Required action:
In your answer, reproduce exactly the lines from the beginning of the listing below through the one containing "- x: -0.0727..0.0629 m", and only those lines.

Exercise data:
------
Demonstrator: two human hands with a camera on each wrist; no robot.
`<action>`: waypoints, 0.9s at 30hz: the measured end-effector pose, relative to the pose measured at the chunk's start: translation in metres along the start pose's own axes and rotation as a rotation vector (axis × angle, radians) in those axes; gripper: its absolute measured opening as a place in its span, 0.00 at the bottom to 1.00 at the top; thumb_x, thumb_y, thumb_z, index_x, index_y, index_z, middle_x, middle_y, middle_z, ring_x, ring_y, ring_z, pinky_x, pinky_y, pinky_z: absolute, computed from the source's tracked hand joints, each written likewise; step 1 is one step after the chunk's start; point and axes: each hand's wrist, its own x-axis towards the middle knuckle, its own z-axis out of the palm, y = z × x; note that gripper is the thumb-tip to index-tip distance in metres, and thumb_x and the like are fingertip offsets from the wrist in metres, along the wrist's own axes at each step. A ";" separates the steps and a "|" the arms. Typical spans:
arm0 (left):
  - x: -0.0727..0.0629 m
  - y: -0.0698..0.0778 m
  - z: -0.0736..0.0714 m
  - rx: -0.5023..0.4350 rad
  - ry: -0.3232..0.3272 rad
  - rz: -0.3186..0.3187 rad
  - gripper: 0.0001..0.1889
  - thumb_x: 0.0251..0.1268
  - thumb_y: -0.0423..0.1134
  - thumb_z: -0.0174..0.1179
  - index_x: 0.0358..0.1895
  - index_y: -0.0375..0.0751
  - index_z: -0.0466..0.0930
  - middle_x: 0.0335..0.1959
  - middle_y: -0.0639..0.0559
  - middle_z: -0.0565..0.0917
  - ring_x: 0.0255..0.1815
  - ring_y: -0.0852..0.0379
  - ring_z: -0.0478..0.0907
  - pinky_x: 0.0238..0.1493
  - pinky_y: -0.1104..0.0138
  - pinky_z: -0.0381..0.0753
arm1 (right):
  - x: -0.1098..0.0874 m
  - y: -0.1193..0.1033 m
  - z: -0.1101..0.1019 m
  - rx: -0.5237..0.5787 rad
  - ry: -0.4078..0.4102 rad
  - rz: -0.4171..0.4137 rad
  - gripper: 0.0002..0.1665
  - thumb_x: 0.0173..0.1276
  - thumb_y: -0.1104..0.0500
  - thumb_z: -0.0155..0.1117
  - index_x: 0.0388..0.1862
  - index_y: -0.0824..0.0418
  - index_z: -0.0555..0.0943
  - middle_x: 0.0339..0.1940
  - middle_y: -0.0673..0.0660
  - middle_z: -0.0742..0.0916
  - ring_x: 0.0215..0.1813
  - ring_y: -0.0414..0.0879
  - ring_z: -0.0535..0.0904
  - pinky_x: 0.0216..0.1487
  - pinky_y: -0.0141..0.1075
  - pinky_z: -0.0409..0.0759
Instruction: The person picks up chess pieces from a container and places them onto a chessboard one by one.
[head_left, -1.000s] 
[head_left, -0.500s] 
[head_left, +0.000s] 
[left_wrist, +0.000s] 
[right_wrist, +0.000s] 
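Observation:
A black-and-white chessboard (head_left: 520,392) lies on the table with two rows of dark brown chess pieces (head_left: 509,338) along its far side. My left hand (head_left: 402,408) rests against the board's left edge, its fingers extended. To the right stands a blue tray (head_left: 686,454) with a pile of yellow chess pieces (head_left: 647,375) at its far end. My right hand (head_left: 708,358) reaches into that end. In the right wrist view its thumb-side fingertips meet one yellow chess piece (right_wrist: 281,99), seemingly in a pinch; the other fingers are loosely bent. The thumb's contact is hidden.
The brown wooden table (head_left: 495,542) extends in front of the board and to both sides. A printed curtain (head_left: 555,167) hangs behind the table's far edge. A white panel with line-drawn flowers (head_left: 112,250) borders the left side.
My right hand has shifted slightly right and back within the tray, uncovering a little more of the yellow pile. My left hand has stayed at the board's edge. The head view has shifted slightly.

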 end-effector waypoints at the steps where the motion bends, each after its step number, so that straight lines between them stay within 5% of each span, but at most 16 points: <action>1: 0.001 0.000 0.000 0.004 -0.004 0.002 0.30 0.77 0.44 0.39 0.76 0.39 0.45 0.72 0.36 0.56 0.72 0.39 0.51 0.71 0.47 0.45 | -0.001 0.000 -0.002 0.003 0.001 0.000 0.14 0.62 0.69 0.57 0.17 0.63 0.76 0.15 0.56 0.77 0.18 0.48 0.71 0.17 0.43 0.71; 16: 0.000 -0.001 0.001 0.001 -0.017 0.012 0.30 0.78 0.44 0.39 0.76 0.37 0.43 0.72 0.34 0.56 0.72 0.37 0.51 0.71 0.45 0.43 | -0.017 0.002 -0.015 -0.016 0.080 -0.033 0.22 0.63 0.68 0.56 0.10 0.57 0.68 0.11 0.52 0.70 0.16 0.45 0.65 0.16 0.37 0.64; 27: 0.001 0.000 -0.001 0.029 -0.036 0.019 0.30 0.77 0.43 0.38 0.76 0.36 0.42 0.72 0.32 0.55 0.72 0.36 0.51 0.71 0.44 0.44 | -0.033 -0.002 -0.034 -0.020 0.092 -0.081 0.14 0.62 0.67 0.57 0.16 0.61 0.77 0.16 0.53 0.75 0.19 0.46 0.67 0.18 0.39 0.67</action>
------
Exercise answer:
Demonstrator: two human hands with a camera on each wrist; no robot.
`<action>`: waypoints, 0.9s at 30hz: the measured end-effector pose, relative to the pose measured at the chunk's start: translation in metres along the start pose's own axes and rotation as a rotation vector (axis × angle, radians) in those axes; gripper: its absolute measured opening as a place in its span, 0.00 at the bottom to 1.00 at the top; thumb_x, thumb_y, thumb_z, index_x, index_y, index_z, middle_x, middle_y, middle_z, ring_x, ring_y, ring_z, pinky_x, pinky_y, pinky_z: absolute, computed from the source's tracked hand joints, each written likewise; step 1 is one step after the chunk's start; point and axes: each hand's wrist, its own x-axis towards the middle knuckle, its own z-axis out of the palm, y = z × x; note that gripper is the thumb-tip to index-tip distance in metres, and thumb_x and the like are fingertip offsets from the wrist in metres, along the wrist's own axes at each step. A ";" separates the steps and a "|" the arms. Typical spans:
arm0 (left):
  - x: -0.0727..0.0629 m

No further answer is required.